Transylvania was the name of a trilogy of computer games released for several home computers of the 1980s.  The games were graphic adventure games created by Antonio Antiochia and produced by Penguin Software/Polarware.

Transylvania

In 1982, this game was released for the Apple II, followed by conversions to the Atari 8-bit family and Commodore 64. It was later released for Macintosh in 1984, then the Amiga, Atari ST and DOS in 1985.

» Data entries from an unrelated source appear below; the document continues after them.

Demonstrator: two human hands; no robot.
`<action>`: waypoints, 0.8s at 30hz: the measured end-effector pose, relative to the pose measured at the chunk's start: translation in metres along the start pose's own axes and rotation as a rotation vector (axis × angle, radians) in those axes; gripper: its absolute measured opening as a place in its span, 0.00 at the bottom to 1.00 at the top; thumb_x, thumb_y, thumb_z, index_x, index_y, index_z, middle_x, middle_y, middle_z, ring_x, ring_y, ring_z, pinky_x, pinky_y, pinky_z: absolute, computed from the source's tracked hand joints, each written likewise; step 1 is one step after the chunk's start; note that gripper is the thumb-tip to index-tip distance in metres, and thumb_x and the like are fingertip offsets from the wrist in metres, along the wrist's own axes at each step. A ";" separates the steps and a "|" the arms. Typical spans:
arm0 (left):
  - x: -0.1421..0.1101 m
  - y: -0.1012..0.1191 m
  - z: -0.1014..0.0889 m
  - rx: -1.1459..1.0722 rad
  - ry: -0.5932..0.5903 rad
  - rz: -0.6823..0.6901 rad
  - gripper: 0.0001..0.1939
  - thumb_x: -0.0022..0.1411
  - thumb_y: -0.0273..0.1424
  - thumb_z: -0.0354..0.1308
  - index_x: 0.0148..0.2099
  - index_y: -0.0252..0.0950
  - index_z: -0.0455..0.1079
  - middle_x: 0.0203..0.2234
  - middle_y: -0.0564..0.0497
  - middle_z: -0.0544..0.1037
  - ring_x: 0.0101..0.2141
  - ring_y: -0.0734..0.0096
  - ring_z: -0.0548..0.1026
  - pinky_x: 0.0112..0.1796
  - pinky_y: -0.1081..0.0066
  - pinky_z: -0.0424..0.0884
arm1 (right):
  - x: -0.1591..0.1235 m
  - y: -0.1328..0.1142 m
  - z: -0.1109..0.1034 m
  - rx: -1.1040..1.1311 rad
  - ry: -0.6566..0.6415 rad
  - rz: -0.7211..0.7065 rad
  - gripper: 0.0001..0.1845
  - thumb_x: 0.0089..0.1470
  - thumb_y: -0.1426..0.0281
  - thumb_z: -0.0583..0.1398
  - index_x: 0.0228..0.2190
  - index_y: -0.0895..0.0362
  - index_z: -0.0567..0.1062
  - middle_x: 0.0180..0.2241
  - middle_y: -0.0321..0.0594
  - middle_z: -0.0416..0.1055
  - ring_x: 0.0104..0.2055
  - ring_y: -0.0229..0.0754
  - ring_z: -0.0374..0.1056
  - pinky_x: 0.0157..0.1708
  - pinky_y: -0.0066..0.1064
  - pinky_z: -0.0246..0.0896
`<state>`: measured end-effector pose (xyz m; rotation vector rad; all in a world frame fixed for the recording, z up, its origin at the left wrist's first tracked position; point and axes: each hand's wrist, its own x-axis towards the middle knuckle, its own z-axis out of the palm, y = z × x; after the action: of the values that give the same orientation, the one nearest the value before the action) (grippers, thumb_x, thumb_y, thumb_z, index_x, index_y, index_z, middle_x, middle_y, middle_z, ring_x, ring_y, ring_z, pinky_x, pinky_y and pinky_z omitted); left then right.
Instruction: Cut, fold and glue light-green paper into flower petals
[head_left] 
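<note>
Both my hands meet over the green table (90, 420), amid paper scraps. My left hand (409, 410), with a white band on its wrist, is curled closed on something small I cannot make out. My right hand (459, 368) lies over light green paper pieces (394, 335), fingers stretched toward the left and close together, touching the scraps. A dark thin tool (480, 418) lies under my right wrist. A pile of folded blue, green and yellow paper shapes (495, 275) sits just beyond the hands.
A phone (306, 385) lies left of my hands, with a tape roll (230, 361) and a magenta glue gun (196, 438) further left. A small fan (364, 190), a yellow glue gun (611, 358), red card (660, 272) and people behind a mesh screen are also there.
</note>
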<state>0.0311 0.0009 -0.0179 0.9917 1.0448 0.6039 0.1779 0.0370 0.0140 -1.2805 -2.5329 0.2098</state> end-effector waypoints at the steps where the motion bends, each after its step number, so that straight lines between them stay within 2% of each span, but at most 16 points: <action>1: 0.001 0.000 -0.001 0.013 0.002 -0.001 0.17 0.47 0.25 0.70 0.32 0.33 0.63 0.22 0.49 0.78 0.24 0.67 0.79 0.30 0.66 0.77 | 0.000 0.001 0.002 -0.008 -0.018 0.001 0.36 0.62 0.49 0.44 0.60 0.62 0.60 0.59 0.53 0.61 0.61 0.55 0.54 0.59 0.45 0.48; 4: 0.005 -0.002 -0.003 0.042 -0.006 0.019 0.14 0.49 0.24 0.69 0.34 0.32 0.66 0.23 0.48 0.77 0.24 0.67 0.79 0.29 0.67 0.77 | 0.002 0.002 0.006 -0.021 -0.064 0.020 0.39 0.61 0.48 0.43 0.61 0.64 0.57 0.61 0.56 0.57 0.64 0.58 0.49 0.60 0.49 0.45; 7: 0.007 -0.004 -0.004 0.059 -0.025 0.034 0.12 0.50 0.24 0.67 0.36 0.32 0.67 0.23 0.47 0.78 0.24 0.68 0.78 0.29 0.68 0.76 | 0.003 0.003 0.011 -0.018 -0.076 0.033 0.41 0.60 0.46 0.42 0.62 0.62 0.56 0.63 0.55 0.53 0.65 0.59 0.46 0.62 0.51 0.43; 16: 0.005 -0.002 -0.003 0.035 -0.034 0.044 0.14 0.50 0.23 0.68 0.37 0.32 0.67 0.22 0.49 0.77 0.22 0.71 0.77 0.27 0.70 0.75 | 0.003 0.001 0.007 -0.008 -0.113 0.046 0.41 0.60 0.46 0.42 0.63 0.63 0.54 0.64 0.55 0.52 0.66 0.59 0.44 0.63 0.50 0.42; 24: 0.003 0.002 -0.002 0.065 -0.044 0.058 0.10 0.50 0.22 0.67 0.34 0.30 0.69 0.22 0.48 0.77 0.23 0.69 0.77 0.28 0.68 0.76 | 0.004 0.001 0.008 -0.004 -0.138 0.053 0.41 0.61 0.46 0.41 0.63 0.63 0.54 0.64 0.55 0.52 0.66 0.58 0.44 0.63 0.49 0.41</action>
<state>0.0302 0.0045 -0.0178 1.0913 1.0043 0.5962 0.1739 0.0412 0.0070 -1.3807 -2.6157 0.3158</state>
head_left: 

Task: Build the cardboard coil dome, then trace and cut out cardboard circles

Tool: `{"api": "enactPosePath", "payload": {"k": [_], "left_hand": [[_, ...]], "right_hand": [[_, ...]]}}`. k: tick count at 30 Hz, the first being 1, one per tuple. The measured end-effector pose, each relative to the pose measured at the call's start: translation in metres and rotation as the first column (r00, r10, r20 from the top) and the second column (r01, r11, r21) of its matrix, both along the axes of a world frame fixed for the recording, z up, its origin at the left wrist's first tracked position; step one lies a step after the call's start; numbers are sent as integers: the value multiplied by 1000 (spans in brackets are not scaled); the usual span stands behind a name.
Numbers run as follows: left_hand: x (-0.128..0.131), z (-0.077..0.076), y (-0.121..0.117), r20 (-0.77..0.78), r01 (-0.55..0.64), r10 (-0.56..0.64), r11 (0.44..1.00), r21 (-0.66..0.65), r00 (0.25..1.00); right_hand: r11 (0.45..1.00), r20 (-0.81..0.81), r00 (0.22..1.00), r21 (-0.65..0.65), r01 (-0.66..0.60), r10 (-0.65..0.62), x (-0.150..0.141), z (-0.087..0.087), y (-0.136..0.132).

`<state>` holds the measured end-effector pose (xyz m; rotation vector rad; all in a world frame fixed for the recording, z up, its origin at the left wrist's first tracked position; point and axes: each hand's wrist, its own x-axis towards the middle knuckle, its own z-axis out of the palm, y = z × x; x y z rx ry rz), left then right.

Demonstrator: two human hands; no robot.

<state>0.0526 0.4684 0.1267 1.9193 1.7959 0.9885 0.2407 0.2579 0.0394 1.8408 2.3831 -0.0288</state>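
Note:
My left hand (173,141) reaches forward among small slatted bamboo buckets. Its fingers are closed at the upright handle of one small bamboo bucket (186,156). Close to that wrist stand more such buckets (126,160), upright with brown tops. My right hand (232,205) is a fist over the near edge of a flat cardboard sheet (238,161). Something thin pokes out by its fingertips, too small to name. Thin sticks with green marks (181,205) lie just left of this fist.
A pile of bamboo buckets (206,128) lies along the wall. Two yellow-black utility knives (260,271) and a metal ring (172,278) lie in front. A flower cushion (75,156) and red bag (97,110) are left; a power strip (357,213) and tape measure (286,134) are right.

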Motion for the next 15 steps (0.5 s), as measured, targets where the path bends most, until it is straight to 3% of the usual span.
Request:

The Crimson Crown - Further Adventures in Transylvania

Released in 1985 under the title The Crimson Crown, on the same platforms as its predecessor.  The game tasks the player with a quest to defeat a magical vampire with the assistance of Princess Sabrina (who is now a fledgling magician) and the heir to the throne, Prince Erik.

Transylvania III - Vanquish the Night

Released in 1989 under the title Transylvania III: Vanquish The Night, this game was released for Apple IIGS and PC.  It used VGA graphics (PC version), more complex puzzles and a larger vocabulary.  The game also had some digital voice and many of the puzzles involved references to ancient mythology.  In this game the player had to vanquish an evil king.

Legacy 
Many years later, Penguin Software released several of the game series as freeware.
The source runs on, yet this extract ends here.